The Polaris Slingshot is an interesting beast. It is, by far, one of the most unique vehicles you can buy in the U.S. today, though depending on where you live, it may require a motorcycle license. However, in most states, you can buy and drive one just like a normal car, albeit one that should only be driven while wearing a full-face helmet.

I recently spent a week with a 2021 Polaris Slingshot R and came away from the experience more than a little conflicted. On one hand, it's too much for me on a personal level, as I think it's too wildly styled and costs too much money. On the other hand, it's impossible to ignore the charm of the thing. It's loud, too quick for its own good, and a totally crazy driving experience that lands somewhere between being a complete riot and terrifying, depending on how and where it's driven.


2021 Polaris Slingshot There's no ignoring this when it's next to you in traffic.Chris Teague


However, for many, the Slingshot remains a complete mystery, so here are three things you need to know.

It's Loud

No, I don't mean loud in the sense that you can hear it coming – though that's part of the deal, too.
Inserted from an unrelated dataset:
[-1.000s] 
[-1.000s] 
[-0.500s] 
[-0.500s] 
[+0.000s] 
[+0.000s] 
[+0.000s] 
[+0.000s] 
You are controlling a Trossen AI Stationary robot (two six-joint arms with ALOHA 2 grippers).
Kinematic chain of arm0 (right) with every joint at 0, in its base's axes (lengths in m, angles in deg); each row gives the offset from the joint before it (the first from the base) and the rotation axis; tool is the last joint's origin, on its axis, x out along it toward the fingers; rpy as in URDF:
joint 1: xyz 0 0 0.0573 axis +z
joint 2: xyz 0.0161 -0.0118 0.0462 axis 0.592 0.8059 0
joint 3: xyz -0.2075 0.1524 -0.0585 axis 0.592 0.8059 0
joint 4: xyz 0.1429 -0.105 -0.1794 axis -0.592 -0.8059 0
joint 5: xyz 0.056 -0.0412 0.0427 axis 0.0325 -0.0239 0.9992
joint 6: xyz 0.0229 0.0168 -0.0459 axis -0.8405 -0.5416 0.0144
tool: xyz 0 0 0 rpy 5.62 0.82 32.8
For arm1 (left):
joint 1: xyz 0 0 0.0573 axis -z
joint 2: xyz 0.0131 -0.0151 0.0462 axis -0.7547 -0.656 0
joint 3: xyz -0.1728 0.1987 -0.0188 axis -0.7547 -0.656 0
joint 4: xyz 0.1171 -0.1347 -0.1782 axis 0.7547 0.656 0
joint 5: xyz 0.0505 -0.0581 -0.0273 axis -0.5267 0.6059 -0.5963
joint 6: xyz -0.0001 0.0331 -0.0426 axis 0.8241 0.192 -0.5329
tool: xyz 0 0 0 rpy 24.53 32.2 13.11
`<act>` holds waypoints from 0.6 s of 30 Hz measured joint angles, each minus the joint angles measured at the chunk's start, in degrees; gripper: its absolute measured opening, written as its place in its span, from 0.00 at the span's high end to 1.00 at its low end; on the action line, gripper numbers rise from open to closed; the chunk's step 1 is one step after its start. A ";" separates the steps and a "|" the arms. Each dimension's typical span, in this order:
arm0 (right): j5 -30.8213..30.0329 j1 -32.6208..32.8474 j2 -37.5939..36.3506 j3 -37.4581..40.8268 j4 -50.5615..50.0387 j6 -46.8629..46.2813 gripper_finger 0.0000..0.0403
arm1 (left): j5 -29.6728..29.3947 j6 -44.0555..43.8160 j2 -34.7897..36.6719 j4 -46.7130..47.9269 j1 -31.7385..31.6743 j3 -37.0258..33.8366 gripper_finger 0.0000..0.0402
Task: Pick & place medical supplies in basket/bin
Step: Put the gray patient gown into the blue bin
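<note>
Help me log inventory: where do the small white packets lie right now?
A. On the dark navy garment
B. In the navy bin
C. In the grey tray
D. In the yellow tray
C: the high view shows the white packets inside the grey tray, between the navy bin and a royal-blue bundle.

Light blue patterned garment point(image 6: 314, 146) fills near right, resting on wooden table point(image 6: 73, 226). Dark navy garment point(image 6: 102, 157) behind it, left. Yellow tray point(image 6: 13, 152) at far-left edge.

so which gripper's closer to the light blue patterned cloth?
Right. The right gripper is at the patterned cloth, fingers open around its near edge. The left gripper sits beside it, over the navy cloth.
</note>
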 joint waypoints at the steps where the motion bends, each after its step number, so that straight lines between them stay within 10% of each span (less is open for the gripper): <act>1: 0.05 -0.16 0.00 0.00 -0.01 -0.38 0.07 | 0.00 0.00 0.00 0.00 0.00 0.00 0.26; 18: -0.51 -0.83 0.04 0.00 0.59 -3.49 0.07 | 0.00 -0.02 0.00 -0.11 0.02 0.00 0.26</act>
I mean loud in the visual sense. Like, 1990s ugly sweater loud. Beauty is in the eye of the beholder, but the one thing that isn't up for debate is that the Slingshot is eye-catching. Add a couple of people wearing full-face helmets and it's nearly impossible to look away from the thing.
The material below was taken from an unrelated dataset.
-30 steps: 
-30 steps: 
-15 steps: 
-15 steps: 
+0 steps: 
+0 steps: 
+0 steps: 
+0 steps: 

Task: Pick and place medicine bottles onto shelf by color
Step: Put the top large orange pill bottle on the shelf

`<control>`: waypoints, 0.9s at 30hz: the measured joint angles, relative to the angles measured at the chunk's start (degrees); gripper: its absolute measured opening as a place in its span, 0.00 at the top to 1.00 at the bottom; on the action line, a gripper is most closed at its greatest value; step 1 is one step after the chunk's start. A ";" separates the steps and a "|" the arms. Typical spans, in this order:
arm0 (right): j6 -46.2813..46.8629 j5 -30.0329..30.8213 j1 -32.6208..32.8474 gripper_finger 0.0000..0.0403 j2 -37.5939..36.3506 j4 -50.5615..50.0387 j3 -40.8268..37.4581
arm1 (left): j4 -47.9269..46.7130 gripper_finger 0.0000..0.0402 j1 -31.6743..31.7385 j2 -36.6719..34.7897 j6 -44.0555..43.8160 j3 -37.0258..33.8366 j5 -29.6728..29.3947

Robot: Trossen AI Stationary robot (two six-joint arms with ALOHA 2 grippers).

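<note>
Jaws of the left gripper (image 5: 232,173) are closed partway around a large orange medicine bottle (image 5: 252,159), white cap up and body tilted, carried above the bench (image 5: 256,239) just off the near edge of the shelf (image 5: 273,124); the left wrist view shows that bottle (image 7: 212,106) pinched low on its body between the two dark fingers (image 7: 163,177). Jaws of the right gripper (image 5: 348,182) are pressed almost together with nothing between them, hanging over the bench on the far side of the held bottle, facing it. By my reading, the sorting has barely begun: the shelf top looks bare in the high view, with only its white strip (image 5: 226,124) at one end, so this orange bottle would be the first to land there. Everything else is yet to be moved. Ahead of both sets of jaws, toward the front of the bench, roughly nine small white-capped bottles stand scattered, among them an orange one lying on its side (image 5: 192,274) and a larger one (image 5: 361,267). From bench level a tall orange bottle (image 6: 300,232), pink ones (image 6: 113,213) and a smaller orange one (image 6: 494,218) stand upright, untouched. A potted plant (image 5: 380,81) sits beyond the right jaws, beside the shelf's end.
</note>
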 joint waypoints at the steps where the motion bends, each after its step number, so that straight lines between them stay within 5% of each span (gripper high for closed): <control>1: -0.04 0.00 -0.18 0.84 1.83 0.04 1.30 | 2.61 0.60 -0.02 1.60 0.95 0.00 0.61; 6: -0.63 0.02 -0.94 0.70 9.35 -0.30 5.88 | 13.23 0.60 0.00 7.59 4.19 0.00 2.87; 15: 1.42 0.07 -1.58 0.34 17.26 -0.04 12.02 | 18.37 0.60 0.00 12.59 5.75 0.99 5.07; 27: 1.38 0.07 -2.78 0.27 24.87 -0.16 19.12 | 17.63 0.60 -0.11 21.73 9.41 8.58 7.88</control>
It's a Crazy Driving Experience

It's true that this isn't a motorcycle, but the way the Slingshot puts its passengers' rear ends just a couple of inches off the road surface and not all that far away from its 2.0-liter four-cylinder engine creates one lively experience. Every bump, crack, and sound can be felt and heard, though it's not unpleasant at all and adds to the experience. Couple that with the open-air driving experience and giant tires communicating it all into the steering wheel and the Slingshot is a wild ride.

It's Surprisingly Quick

I tested the Slingshot R, which is one of the flashier and more expensive models Polaris makes. Its in-house four-cylinder engine checks in at 2.0 liters and delivers 203 horsepower, 144 pound-feet of torque, and a whole lot of noise. The advertised 0-60 mph time for the R is 4.9 seconds, which is quicker than some sports sedans, though it feels much more violent and faster than that in person. The optional Autodrive five-speed gearbox is an automated manual, which means that it will shift itself when asked, but is happiest with the driver firing off shifts with the steering wheel-mounted paddles.



The Slingshot is one of the few vehicles that defies almost everything to be what it is. It doesn't make sense for people who want a motorcycle and it's not particularly appealing to someone wanting a convertible or roadster. You have to be in the market for a Slingshot to end up buying a Slingshot, and for those that are, they've never been better than they are now.